Davidson tweeted: “Any Conservative leadership candidate must put the Union first. Jeremy has done so and will get my vote.”
She first supported Home Secretary Sajid Javid before he was eliminated, before then backing Michael Gove.
When he lost, she admitted that her backing might be the “kiss of death” for anyone vying for the top job.
A majority of Scottish Tories in Holyrood have said they’ll back Hunt, with 18 of the party’s 31 MSPs signing a letter offering the Foreign Secretary their support. Though only three of their 13 MPs have backed Hunt.
In a letter they say they are confident “Jeremy Hunt is the best choice to strengthen the Union, deliver Brexit and move the United Kingdom on with astute policies that will turbo-charge our economy and build the most pro-business environment in Europe”.
The race itself was dominated again by Brexit, and the 31 October deadline.
Johnson has challenged his rival to agree to take the UK out of Europe on Halloween “come what may”.
But Hunt has accused the former Mayor of London of making a vow he can’t keep.
“You should only, if you want to be Prime Minister, make promises you can actually deliver.

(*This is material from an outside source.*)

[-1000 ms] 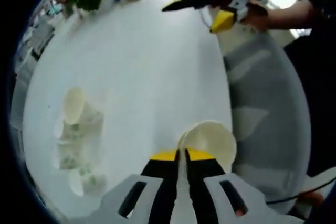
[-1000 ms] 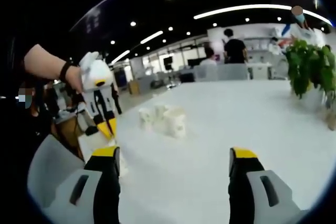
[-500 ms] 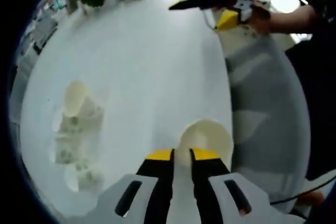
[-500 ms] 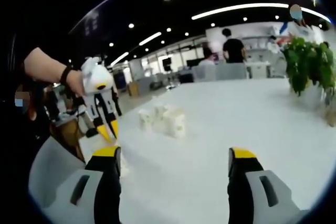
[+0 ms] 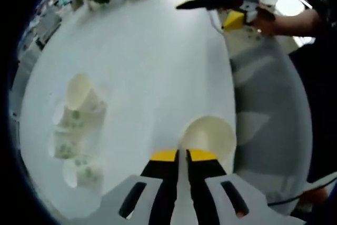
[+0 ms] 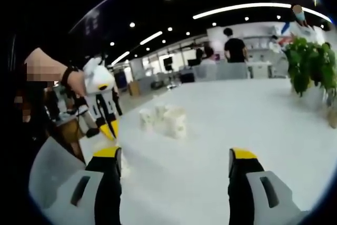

“My concern about that fixed date is that we know parliament will try and stop a no-deal Brexit and then you could end up tripping into a general election, that puts Corbyn in Downing Street and there’ll be no Brexit at all.”
Johnson supporter Dominic Raab suggested Downing Street would be able to ignore parliament’s efforts: “If there is a motion passed by MPs which says ‘uh-uh’ [to a no-deal Brexit], it would have zero legal effect.”